→ Activity
Nothing in the entries may be altered; copy them all exactly.

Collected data
──────

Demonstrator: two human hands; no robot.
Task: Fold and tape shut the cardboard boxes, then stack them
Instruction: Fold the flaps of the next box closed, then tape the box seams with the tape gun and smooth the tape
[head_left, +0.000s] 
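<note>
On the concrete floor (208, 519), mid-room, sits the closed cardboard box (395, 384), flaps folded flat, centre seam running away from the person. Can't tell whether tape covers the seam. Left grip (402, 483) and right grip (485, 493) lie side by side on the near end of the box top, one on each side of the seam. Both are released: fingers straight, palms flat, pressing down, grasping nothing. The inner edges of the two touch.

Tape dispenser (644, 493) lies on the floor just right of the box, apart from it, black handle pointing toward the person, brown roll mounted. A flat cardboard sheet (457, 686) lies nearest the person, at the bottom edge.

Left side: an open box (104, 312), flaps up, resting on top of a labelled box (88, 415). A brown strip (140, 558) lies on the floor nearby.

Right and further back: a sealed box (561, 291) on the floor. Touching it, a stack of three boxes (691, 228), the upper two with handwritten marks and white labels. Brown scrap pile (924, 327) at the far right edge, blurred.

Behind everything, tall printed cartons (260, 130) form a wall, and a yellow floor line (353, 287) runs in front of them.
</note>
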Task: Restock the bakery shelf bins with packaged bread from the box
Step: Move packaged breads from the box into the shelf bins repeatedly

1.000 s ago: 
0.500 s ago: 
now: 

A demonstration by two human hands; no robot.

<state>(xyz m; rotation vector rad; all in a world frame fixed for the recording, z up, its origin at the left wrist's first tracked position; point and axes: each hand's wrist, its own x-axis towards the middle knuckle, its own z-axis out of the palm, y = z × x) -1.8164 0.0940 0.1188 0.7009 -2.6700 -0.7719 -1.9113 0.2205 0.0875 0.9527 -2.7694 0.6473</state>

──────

→ The answer
Demonstrator: two human hands; no robot.
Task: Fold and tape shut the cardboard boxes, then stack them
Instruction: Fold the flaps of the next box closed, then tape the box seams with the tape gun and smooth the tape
[head_left, +0.000s] 
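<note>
On the concrete floor (208, 519), mid-room, sits the closed cardboard box (395, 384), flaps folded flat, centre seam running away from the person. Can't tell whether tape covers the seam. Left grip (402, 483) and right grip (485, 493) lie side by side on the near end of the box top, one on each side of the seam. Both are released: fingers straight, palms flat, pressing down, grasping nothing. The inner edges of the two touch.

Tape dispenser (644, 493) lies on the floor just right of the box, apart from it, black handle pointing toward the person, brown roll mounted. A flat cardboard sheet (457, 686) lies nearest the person, at the bottom edge.

Left side: an open box (104, 312), flaps up, resting on top of a labelled box (88, 415). A brown strip (140, 558) lies on the floor nearby.

Right and further back: a sealed box (561, 291) on the floor. Touching it, a stack of three boxes (691, 228), the upper two with handwritten marks and white labels. Brown scrap pile (924, 327) at the far right edge, blurred.

Behind everything, tall printed cartons (260, 130) form a wall, and a yellow floor line (353, 287) runs in front of them.
</note>
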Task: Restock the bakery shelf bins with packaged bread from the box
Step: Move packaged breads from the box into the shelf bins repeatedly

1.000 s ago: 
0.500 s ago: 
now: 

A demonstration by two human hands; no robot.

<state>(xyz m; rotation vector rad; all in a world frame fixed for the recording, z up, its origin at the left wrist's first tracked position; point and axes: each hand's wrist, its own x-axis towards the middle knuckle, its own z-axis out of the palm, y = z × x) -1.8164 0.0940 0.1188 0.7009 -2.6700 -0.7719 -1.9113 0.2205 0.0875 0.9527 -2.7694 0.6473</state>

There is nothing more to the output.